Using Machine Learning (Topic Modeling) to Define Product & Geographic Markets: a TNA experience in Pisa

By Stephen Bruestle, PhD. (Economics)

Host: SoBigData.IT - KDD Lab, ISTI-CNR, Pisa, Italy

Most economists do not use clustering. We like to identify a small, fixed number of parameters. And, clustering has many parameters.

Economics will have to change to stay relevant. Developments in data and data science make clustering more practical. Businesses are relying more on clustering. Economists should do the same.

My idea is simple. I will use clustering to solve an economics problem. Specifically, I will use clustering to define markets.

Defining markets is important to antitrust regulators. If you define a market too narrowly, then you get a monopoly. If you define a market too broadly, then you get perfect competition. 

A good example of this is the recent Whole Foods merger case in the United States (U.S.). Whole Foods is the largest natural and organic grocery store chain in the U.S. They attempted to acquire Wild Oats, which is the second largest natural and organic grocery store chain in the U.S. The Federal Trade Commission tried to block the acquisition. They defined the relevant market as premium natural and organic grocery stores. Thus, the merger would create a monopoly. Whole Foods went to court to allow the acquisition. They claimed that their market includes the organic aisles of non-specialized grocery stores. Thus, the market would remain highly competitive (Carden, 2009).

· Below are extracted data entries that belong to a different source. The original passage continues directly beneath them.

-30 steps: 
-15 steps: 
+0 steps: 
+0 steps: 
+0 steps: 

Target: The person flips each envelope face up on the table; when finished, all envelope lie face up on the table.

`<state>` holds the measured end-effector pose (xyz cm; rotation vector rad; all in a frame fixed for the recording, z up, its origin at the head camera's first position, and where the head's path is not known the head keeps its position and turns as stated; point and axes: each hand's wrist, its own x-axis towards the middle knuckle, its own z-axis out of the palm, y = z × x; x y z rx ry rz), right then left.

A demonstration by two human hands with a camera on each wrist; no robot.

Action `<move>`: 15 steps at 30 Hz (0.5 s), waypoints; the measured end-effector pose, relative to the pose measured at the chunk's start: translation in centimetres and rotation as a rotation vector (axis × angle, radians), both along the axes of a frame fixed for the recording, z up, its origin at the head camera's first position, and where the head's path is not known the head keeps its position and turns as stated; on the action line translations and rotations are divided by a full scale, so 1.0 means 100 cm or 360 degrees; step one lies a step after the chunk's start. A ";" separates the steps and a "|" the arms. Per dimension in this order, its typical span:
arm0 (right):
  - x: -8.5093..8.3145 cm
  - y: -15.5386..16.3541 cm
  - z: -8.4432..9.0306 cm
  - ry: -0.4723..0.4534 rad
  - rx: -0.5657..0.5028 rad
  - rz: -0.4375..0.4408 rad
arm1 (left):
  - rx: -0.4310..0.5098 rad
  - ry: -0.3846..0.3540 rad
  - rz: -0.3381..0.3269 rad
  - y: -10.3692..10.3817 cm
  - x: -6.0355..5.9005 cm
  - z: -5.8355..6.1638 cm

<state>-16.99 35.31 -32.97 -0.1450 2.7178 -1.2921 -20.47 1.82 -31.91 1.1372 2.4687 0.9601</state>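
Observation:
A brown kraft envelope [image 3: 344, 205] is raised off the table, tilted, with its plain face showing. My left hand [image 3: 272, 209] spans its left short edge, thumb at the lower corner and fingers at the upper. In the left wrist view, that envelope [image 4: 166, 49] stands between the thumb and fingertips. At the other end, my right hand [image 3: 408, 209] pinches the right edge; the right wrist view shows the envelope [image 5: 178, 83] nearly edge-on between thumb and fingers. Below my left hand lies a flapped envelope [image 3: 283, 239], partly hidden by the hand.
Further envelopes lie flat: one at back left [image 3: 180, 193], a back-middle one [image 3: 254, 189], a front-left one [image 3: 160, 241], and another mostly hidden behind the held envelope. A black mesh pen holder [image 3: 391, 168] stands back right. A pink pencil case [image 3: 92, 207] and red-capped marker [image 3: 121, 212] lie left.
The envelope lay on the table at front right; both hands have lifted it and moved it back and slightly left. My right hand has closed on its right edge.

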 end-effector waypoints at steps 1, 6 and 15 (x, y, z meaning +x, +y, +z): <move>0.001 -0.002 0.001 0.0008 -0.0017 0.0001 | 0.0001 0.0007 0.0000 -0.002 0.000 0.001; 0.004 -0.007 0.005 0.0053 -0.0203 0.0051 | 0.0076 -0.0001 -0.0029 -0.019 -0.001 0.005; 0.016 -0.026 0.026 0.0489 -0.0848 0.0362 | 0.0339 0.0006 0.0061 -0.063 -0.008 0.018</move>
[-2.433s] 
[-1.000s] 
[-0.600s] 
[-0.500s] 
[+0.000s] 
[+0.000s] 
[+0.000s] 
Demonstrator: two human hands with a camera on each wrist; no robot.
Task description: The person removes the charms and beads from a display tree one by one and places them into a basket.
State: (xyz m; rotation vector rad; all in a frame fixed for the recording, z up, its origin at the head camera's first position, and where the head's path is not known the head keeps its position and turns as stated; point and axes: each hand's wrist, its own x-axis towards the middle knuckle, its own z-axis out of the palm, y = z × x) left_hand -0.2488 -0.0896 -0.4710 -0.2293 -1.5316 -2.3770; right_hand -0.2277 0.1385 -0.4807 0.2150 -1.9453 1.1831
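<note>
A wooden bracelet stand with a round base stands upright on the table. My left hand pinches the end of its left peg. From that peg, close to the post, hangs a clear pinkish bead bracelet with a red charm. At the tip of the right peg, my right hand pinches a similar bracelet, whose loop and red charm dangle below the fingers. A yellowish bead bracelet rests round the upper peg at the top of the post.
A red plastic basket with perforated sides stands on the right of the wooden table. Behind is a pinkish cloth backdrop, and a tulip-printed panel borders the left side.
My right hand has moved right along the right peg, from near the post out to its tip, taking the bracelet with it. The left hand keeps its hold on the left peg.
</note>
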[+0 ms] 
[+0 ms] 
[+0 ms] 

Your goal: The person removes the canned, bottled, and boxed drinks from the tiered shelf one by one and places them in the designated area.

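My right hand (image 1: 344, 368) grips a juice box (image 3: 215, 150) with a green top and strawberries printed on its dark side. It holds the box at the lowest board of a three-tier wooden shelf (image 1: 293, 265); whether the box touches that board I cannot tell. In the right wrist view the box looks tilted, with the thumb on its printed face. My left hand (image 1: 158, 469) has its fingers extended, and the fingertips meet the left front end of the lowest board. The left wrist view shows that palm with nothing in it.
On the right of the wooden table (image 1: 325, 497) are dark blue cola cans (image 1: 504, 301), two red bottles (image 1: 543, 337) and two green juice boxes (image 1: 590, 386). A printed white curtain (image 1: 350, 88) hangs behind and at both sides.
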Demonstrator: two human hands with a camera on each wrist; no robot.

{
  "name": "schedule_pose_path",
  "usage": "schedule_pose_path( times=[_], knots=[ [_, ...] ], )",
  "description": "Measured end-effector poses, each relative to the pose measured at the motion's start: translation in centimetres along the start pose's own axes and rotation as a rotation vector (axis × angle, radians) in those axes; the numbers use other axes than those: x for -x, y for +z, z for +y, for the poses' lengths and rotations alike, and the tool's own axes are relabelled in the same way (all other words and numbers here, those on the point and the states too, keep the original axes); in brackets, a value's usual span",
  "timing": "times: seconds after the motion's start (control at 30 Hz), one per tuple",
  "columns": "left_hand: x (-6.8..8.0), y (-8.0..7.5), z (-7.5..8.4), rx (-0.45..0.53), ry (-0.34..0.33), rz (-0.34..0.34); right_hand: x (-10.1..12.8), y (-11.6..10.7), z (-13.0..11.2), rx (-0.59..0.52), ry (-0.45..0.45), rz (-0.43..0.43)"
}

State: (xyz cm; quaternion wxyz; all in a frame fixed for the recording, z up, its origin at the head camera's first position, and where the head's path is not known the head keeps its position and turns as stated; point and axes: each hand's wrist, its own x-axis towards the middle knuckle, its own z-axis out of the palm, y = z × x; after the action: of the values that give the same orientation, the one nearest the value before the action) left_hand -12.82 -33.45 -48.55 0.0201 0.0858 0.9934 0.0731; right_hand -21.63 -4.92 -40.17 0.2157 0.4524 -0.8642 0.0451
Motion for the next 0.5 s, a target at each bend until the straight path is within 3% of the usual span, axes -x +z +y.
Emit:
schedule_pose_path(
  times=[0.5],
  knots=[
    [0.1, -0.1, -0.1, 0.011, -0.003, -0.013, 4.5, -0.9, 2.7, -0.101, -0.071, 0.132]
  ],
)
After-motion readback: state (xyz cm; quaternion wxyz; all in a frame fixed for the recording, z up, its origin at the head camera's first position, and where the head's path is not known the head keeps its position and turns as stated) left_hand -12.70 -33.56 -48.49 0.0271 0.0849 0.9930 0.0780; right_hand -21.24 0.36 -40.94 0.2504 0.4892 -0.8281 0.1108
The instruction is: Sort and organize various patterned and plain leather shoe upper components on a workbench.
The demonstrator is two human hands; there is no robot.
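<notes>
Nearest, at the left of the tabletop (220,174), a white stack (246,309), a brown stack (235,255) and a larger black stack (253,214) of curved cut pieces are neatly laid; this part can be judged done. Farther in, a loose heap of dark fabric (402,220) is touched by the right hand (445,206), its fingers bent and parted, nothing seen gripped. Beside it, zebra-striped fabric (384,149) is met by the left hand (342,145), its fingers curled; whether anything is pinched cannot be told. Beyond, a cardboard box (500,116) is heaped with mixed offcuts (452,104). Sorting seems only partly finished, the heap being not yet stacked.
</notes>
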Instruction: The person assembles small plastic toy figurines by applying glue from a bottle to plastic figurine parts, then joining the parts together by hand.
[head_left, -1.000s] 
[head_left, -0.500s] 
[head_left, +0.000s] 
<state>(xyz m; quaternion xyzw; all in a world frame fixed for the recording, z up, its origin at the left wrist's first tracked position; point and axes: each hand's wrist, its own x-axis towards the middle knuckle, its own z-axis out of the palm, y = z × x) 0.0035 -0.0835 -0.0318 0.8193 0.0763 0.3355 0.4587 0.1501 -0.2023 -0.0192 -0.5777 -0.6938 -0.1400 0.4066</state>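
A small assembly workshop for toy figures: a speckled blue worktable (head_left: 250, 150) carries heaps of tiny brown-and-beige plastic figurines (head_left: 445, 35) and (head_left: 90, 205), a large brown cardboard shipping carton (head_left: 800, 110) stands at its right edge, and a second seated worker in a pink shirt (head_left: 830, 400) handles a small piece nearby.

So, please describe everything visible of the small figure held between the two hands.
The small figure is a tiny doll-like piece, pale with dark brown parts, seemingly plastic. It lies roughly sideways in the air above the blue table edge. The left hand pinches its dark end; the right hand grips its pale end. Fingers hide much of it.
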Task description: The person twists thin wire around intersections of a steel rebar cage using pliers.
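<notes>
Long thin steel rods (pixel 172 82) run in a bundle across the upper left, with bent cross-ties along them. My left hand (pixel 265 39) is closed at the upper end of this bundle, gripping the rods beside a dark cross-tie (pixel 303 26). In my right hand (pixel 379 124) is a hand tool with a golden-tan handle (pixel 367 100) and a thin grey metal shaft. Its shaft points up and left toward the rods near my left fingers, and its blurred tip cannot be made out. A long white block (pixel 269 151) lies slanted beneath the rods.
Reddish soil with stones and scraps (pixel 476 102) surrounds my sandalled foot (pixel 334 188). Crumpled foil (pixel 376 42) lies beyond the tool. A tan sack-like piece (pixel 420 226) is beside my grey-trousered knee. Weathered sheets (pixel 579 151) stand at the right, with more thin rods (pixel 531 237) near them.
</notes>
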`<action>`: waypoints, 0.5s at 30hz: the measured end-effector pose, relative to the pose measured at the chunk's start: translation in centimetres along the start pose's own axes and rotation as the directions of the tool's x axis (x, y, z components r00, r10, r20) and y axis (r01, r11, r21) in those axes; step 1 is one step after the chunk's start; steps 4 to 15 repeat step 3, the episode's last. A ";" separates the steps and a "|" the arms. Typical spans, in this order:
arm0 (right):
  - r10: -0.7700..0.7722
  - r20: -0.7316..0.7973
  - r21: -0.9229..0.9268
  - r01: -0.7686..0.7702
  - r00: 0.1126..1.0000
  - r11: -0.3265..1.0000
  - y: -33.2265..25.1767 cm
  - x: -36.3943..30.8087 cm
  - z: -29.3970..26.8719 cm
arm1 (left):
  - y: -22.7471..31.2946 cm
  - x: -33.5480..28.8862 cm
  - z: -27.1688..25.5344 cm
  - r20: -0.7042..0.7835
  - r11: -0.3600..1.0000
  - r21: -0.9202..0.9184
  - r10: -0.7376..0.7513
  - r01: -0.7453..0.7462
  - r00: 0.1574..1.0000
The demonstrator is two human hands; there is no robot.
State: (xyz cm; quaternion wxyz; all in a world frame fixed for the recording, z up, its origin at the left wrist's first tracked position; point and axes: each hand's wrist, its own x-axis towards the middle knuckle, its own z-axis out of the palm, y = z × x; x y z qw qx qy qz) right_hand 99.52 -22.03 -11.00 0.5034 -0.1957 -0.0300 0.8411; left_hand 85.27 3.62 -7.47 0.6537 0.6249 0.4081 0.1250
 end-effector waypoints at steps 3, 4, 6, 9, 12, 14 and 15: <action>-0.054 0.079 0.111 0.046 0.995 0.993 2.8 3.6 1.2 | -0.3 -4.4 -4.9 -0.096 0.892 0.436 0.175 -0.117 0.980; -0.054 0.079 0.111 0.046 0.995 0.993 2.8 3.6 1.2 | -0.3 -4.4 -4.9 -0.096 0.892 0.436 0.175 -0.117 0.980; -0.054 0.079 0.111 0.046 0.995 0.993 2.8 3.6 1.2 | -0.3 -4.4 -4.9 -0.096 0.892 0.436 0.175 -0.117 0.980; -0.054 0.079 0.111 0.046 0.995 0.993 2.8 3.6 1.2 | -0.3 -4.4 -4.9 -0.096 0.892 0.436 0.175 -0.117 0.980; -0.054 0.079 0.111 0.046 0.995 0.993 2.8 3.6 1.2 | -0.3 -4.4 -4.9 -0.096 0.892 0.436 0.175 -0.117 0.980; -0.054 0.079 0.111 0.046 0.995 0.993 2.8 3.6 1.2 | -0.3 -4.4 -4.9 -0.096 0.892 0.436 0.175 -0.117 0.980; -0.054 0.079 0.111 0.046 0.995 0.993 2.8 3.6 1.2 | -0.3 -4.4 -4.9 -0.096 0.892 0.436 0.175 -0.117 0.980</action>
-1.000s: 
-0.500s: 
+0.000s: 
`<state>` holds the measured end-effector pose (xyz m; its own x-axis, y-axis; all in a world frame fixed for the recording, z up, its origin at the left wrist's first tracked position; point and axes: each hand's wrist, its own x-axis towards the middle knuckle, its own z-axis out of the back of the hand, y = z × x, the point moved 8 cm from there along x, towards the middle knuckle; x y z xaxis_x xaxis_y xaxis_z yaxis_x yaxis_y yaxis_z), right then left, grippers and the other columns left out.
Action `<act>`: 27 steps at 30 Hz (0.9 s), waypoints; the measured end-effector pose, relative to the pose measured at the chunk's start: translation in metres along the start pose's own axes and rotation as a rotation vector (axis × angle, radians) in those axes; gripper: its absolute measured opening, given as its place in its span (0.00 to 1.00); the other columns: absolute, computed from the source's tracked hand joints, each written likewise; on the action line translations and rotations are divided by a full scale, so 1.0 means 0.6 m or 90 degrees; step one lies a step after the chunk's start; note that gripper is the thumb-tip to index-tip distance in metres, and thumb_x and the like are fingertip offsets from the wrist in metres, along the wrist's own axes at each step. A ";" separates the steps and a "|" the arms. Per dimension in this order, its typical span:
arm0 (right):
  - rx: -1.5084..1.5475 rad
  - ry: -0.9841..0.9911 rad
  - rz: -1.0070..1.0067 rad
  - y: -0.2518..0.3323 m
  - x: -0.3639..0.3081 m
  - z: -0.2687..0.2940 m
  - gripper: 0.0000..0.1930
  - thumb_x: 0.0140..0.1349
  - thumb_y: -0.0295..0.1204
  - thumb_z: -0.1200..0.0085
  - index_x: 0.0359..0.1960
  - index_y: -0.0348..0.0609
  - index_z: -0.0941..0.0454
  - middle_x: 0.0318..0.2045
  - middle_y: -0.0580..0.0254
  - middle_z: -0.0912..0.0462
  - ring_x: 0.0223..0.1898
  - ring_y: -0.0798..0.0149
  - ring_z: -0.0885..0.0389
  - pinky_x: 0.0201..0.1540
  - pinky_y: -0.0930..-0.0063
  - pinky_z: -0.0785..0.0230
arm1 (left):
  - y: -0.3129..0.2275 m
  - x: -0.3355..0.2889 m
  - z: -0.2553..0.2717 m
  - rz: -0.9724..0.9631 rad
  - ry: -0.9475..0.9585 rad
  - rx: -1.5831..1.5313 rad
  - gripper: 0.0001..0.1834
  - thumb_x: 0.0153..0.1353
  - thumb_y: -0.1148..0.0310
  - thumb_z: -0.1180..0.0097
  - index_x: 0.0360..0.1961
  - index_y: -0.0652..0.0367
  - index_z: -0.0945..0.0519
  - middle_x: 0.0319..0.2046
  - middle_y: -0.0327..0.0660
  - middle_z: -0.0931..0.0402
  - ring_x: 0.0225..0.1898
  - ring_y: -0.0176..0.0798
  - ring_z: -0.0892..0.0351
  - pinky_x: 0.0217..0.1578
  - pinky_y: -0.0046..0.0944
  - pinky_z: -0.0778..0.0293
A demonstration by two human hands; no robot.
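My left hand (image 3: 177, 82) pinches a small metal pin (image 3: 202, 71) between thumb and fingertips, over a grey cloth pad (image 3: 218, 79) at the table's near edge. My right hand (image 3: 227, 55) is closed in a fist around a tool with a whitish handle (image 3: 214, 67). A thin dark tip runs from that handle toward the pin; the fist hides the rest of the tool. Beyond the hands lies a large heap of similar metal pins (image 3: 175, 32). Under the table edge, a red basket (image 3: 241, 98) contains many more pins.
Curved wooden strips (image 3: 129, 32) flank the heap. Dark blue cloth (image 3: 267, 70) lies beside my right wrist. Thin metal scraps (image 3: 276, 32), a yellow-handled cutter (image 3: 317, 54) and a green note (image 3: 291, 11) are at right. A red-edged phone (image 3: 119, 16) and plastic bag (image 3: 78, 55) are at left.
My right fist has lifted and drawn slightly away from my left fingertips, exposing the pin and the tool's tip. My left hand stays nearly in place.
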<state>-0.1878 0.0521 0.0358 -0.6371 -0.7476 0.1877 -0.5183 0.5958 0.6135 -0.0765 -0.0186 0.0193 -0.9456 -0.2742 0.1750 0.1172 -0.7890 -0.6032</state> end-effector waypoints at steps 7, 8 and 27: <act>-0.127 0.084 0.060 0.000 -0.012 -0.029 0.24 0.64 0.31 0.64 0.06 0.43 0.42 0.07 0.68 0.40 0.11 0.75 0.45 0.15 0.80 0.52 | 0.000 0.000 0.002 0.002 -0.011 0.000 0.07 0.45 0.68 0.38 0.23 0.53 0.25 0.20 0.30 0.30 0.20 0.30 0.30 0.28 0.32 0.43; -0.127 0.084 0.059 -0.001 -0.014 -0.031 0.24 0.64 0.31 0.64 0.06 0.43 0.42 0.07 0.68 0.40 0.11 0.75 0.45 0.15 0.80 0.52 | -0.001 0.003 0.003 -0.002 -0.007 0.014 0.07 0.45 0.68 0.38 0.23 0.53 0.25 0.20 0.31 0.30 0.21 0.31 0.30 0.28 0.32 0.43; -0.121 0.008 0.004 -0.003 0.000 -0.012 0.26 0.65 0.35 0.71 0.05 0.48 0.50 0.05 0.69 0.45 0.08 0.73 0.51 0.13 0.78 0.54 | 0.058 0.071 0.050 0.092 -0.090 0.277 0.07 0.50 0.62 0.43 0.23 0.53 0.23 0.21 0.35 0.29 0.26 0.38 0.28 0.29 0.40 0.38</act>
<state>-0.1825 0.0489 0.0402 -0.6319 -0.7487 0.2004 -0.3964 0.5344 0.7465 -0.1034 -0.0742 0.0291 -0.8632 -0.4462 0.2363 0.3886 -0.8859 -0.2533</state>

Defining markets is important to businesses. For example, in India, the north and west are passionate about cricket. And the south is passionate about soccer. Therefore, the north and west see Adidas and Nike ads featuring cricket players. And the south sees Adidas and Nike ads featuring soccer players (Bhasin, 2017). Therefore, Adidas and Nike have found it useful to segment India into two markets: the north/west, and the south.

Thus, economists developed many statistical methods to define markets. Most of these methods are based on the following: If two goods are in the same market, then they are substitutes for one another. If the price of good A goes up, then consumers will demand more of good B. Therefore, the prices of goods A and B are correlated. And a shock to the price of good A will shock the consumption of good B.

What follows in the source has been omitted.